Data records

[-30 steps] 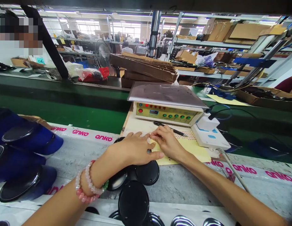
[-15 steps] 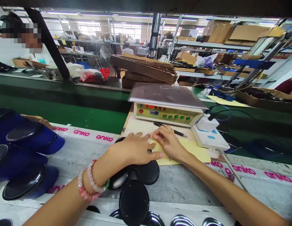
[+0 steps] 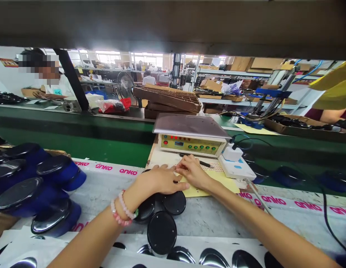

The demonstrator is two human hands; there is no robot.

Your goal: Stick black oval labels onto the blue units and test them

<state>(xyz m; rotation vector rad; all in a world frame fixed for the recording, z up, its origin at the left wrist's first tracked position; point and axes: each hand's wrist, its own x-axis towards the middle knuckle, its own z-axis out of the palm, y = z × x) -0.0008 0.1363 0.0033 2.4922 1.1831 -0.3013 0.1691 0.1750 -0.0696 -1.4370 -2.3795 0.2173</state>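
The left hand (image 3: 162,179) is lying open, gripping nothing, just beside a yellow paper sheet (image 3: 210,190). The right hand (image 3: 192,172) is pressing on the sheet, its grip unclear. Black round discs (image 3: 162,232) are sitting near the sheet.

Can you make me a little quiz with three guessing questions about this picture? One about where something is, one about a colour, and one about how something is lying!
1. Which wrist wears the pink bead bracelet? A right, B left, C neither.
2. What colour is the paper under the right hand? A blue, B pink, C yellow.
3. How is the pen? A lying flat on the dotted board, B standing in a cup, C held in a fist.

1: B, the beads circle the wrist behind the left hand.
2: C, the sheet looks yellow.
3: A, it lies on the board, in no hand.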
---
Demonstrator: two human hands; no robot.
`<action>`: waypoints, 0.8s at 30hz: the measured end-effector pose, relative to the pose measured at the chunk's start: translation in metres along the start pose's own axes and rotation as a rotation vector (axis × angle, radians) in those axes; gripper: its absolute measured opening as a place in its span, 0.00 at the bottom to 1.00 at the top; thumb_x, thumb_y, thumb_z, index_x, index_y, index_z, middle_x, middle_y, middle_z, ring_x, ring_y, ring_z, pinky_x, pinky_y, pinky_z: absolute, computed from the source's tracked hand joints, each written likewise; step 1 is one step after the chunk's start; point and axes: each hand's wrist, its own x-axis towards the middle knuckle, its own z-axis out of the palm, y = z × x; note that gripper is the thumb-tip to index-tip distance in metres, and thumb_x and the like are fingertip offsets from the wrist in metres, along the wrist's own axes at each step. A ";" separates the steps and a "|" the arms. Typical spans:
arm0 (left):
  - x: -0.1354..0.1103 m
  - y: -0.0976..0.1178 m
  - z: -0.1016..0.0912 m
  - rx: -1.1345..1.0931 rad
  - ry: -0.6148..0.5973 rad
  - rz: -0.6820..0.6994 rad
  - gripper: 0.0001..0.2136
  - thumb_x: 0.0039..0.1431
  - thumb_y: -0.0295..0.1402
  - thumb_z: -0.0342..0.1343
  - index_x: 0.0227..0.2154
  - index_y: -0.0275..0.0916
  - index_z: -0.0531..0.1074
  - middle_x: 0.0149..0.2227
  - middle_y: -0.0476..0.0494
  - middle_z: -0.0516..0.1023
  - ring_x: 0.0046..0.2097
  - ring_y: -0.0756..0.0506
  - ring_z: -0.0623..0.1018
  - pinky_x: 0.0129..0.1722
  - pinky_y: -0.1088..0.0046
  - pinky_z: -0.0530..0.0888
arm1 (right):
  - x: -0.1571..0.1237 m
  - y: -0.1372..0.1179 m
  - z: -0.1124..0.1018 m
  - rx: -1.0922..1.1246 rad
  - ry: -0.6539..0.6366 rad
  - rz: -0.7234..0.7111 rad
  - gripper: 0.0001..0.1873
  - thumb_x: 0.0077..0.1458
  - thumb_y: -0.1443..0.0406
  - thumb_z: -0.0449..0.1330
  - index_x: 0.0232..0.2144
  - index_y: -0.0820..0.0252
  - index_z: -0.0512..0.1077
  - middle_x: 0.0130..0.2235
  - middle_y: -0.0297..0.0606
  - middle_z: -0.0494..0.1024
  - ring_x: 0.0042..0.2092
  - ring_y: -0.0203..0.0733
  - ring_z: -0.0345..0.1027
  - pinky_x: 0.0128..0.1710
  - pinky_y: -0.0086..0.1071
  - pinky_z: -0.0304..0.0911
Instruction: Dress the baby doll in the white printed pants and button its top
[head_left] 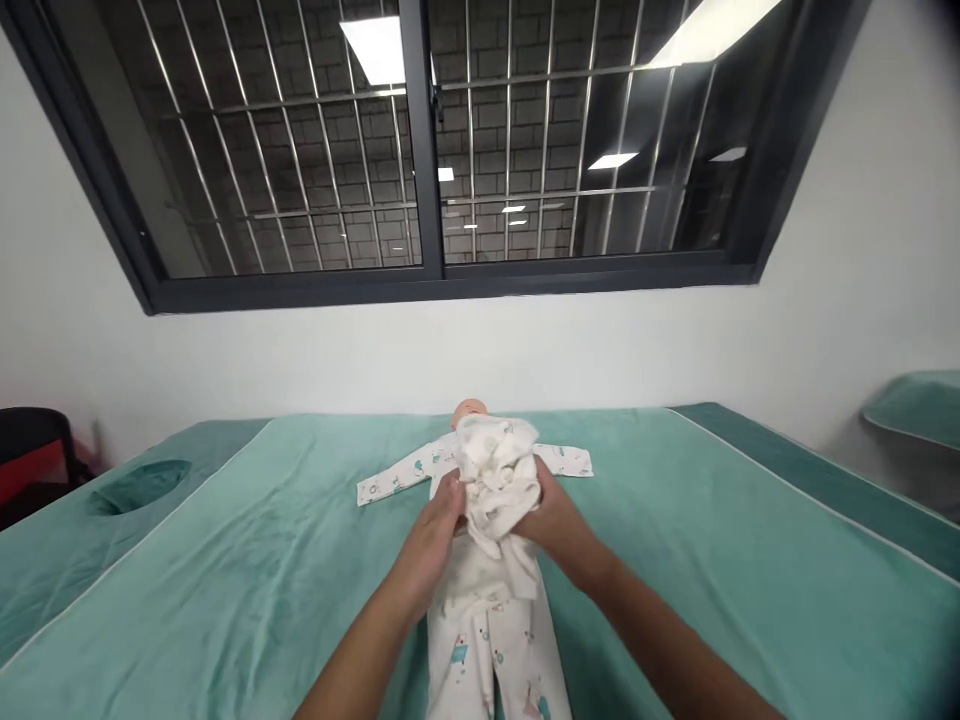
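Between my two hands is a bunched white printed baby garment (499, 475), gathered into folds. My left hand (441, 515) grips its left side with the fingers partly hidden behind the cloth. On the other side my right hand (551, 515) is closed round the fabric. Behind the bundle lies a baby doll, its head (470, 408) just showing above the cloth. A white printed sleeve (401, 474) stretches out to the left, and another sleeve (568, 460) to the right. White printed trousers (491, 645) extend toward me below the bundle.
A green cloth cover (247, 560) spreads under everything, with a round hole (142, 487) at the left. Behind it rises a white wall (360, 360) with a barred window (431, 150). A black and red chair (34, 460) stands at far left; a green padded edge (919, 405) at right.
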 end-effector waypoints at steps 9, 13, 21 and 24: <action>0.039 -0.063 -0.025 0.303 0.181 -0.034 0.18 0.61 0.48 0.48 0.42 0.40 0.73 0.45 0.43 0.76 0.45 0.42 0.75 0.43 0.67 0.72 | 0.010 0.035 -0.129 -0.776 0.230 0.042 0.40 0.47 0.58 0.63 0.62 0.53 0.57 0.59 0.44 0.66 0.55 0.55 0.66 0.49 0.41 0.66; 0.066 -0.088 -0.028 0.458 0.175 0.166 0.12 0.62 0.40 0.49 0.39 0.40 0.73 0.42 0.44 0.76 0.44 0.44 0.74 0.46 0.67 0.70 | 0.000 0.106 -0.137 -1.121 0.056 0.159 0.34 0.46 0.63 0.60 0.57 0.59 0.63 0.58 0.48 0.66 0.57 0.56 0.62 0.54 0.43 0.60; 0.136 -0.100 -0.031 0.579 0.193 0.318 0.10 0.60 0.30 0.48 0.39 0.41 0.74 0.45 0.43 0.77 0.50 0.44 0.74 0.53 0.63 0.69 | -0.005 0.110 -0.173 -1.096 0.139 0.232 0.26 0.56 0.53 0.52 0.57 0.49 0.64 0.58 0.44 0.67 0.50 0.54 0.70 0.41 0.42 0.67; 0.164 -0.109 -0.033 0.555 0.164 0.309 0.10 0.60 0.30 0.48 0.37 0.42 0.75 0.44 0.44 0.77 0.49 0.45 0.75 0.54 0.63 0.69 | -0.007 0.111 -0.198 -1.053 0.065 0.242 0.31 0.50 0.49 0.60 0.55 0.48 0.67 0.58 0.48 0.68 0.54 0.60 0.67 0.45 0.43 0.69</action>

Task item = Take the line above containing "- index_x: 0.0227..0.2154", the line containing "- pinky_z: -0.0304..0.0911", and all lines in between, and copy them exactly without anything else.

Task output =
  - index_x: 0.0227..0.2154
  - index_y: -0.0275..0.0916
  - index_z: -0.0531..0.1074
  - middle_x: 0.0149..0.2227
  - middle_y: -0.0476..0.0494
  - middle_z: -0.0516..0.1023
  - ring_x: 0.0046..0.2097
  - ring_y: -0.0756..0.0506
  - ring_z: -0.0623..0.1018
  - pinky_x: 0.0129..0.1722
  - pinky_y: -0.1088..0.0046
  - pinky_z: -0.0530..0.0888
arm1 (right):
  - x: -0.1571..0.1237 m
  - y: -0.1372..0.1179 m
  - z: -0.1124..0.1018 m
  - rx: -1.0922..1.1246 rad
  - ry: -0.6539..0.6366 rad
  - rz: -0.7234..0.7111 rad
  - gripper: 0.0001..0.1873
  - thumb_x: 0.0077..0.1458
  - thumb_y: -0.1443..0.0406
  - thumb_z: -0.0449..0.1330
  - index_x: 0.0232..0.2144
  - index_y: -0.0820..0.0252
  - index_z: -0.0512..0.1077
  - middle_x: 0.0130..0.2235
  - middle_y: -0.0297..0.0606
  - middle_z: -0.0494..0.1024
  - ring_x: 0.0042..0.2092
  - ring_y: -0.0203..0.0733
  - ring_z: -0.0345..0.1027
  - pinky_x: 0.0128..0.1710
  - pinky_y: -0.0086..0.1071
  - pinky_z: -0.0304..0.0911

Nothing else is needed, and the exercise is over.